Wednesday, March 21, 2007

Hard Cases DO Make for Bad Laws

Gloucestershire foster carer, Eunice Spry, has been convicted of abusing children in her care. The website Freedom For Children to Grow carries the story, which we originally saw here, under the headline "Council admits failings over 'sadistic' foster mother".

Despite the council failing to follow up on concerns from a number of agencies and individuals, it seems they are still going to use this as an excuse to hassle perfectly innocent home educators in the apparently idiotic belief that enlarging the size of the haystack will make it easier to find the needle.

Despite the gross mischaracterisation of the legal situation in this article, see the following:

"Ms Davidson said the council was now demanding stronger safeguards for children who were educated at home. "What we do have concerns about is the level of protection and basic safeguarding, which is hugely less (in the home) than that child would otherwise get in any other setting." "We don't have a point of entry to a home. The expectation is we only have an inspection once a year and it's easy for someone to put on a particular front on a planned visit."

it is in fact the case that if there is any reason to think that an education is not taking place, LAs already have perfectly adequate powers to intervene in the lives of home educating families.

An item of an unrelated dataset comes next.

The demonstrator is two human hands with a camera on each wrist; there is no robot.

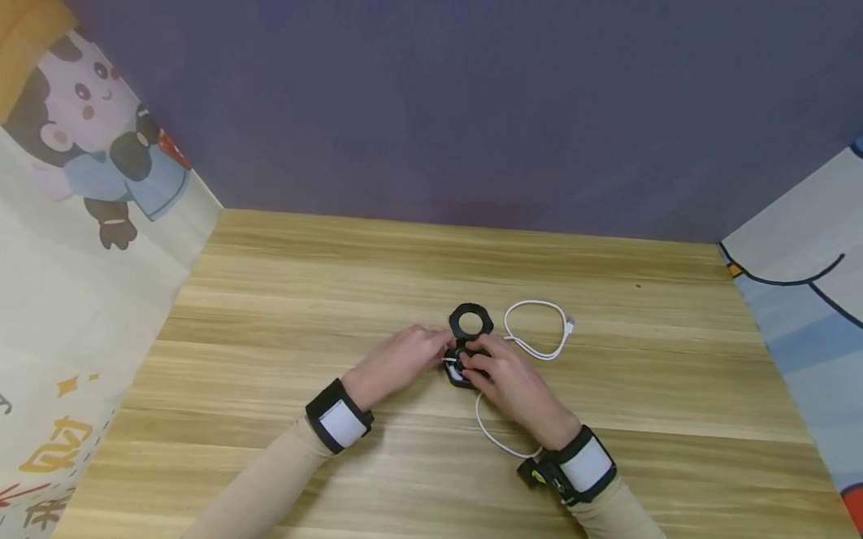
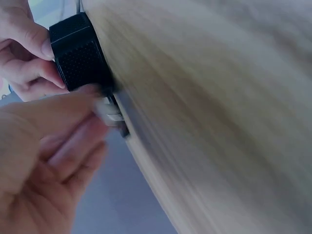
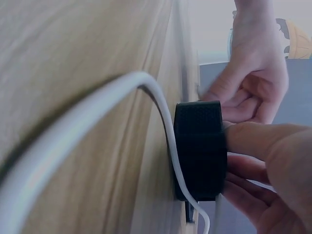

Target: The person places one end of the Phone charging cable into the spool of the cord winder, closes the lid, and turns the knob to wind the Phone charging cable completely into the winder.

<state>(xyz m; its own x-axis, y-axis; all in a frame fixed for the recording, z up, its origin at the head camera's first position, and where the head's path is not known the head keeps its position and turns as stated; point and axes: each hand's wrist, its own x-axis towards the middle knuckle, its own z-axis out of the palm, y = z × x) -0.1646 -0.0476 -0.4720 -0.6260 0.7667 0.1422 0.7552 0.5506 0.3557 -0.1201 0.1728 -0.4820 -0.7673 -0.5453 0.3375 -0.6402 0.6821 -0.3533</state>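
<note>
Position: my left hand (image 1: 405,356) and my right hand (image 1: 503,371) met at the middle of the wooden bench (image 1: 291,295), both on a small black device (image 1: 459,369).
Right hand: my fingers curled round the black device and held it against the bench top.
Left hand: my fingertips pinched a small white plug (image 2: 109,111) at the side of the device; the left wrist view showed it blurred, so I could not tell whether it sat in a socket.
Cable: a white cable (image 1: 492,431) ran from the device toward me and passed under my right wrist; a second stretch of it looped on the bench to the right of the device, its free end lying apart.
Ring: a black ring-shaped piece (image 1: 470,321) lay just behind the device, close to my fingers.
Head view only: the ring, the loop and both black-and-white wrist bands.
Right wrist view only: the meshed texture on the device's face (image 3: 200,151) and the cable (image 3: 112,92) curving along the bench to its edge.
Left wrist view only: the plug and my right fingers (image 2: 29,44) on the device's top corner.
</note>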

In this case it seems there were plenty of reasons to think that something undesirable was going on which merited being followed up. The fact that the council didn't do it doesn't mean that they should demand a change in the law. It just means that they should act on the law as it stands, and anyone in Gloucestershire should be writing to their council to demand that they be held accountable for their failure to act.

After all, what more rights to intrude could a council possibly demand? Presumably, given that in this instance, a formal adoption appears to have taken place, the foster mother must have been extensively assessed and visited and yet she still managed to escape detection. The only intervention that could possibly have worked here would be for the council to be able to call at any time of the day or night with the right to have immediate access to our children without adults present. Nothing else would have worked, so it seems that this is what they must demand and that this is what we will come to. The powers-that-be will be asking for the right to burst in on your family life whenever they like and without any prior announcement and will demand to see your children without you present and all this simply because you have chosen to educate your child at home.

Hmm, let's see...is this really proportionate?

Ok, so what about an analogy or two? I think, given that teachers sometimes end up having relations with their pupils, I think it only fair, on this basis, that we should demand that council officials have the right to burst in on all teachers in all of their homes at any time of the day or night. Yep, that seems about right.

Oh yes, and given that we suspect that some Labour ministers may have been using the honours system dishonorably, we also would like to demand on a fair's fair basis, immediate access to all the personal emails and recordings of private telephone conversations of all MPs. Yes, this really does seem just about fair.

2 comments:

Anonymous said...

This person was not originally a parent. It was made a foster parent by the state. If anything they need to sort out their own foster system.

Rachel Reed said...

You make a very good point that this government keeps bringing in law after law as knee jerk reaction to high profile crimes, yet if they used the current laws, they wouldn't have to introduce new ones.

This is happening in many different areas.